Encouraging results from a Phase II study of Erbitux in combination with chemotherapy in non-small cell lung cancer has encouraged its developer, ImClone Systems, to move ahead with continued development in this indication.

Erbitux (cetuximab), sold by ImClone and Bristol-Myers Squibb in the USA and Merck KGaA in Europe, is already approved for treating colorectal cancer and head and neck cancer. Merck also said it would press on with developing Erbitux for lung cancer on the back of encouraging data presented at the American Society of Clinical Oncology annual meeting.

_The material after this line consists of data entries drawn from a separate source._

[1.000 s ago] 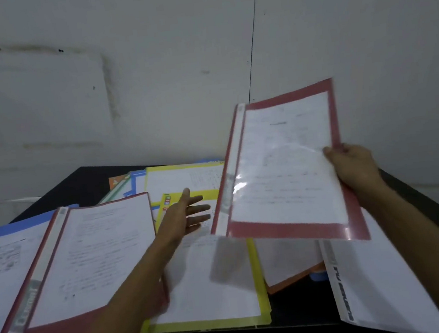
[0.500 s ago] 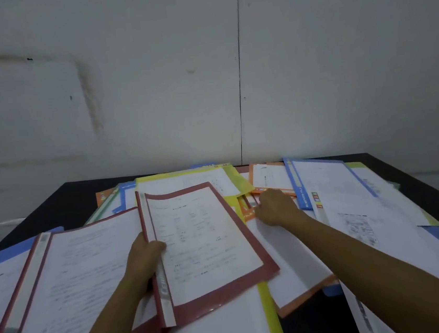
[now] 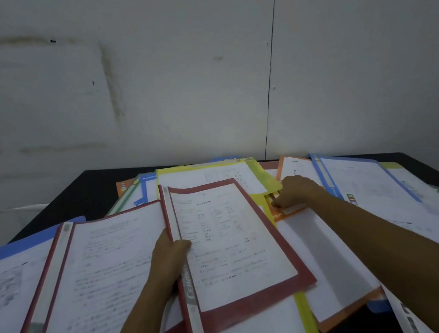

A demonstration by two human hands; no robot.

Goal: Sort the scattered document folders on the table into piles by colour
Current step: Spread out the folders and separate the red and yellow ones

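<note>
The dark counter stood against a pale, stained wall with one vertical seam. Folders covered most of the surface.

One second earlier the right hand had held the red folder aloft. At this moment it lay low at centre, overlapping a second red folder on its left. The left hand gripped its white spine strip, thumb on top. The right hand had its fingers curled onto the far end of an orange folder.

All folders were flat rectangles with glossy clear covers over printed white sheets. A yellow folder lay beneath the red folder. A blue folder lay far right.
</note>
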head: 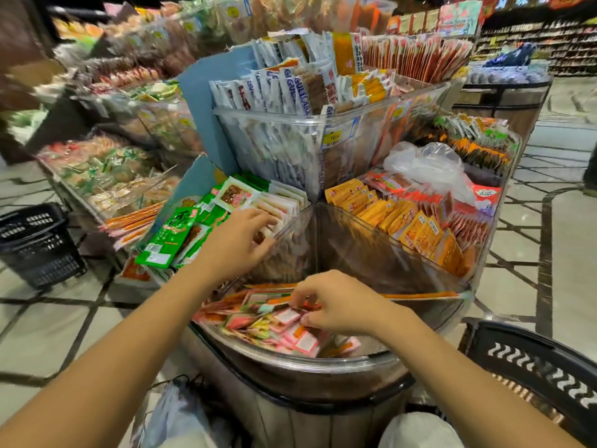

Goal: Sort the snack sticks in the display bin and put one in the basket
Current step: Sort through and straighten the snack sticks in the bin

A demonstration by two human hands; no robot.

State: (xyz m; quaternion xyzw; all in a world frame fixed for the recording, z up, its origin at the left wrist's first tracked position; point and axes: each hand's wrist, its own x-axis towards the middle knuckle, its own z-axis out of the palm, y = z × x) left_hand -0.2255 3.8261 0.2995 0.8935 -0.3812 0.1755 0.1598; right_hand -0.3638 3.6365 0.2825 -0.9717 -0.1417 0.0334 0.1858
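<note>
A clear round display bin (290, 358) stands right in front of me, holding several pink, orange and red snack sticks (258, 321) in a loose pile. My right hand (339, 305) is down in this bin, fingers curled and pinching snack sticks at the top of the pile. My left hand (239, 244) reaches further back to the compartment of white and green snack packets (226, 202), its fingers curled over the clear divider edge and the packets. A black basket (533, 367) sits at the lower right beside the bin.
A second black basket (35, 244) stands on the tiled floor at the left. Upper tiers hold white packets (284, 88) and yellow-orange packets (416, 221). A crumpled plastic bag (426, 166) lies on the right compartment. More snack shelves run along the left.
</note>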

ImClone’s trial involved 225 previously-untreated patients with advanced NSCLC who were randomised to receive either Erbitux plus chemotherapy or sequential treatment with chemotherapy followed by Erbitux.

Median survival in the Erbitux plus chemotherapy arm of the trial was 10 months, meeting the primary endpoint, while median survival in the sequential arm was 9 months.

Meanwhile, the median time to progression of disease was the same in both treatment groups at four months, said ImClone.

Meanwhile, Merck presented data from a clinical trial involving 1,147 patients with metastatic colorectal cancer who had failed prior treatment using irinotecan. This showed that Erbitux and irinotecan in combination yielded a median survival of 9.2 months.

"These results clearly confirm in more than 1,000 patients the efficacy and safety of Erbitux plus irinotecan in pretreated patients and provides further evidence that Erbitux is delivering on its promise," Merck said in a statement.

The German drugmaker said it was testing Erbitux in Phase III trials involving more than 4,000 patients, including the FLEX study which is examining the survival benefits of first-line use of Erbitux with chemotherapy (cisplatin and vinorelbine) versus chemotherapy alone in 1,125 patients with advanced NSCLC.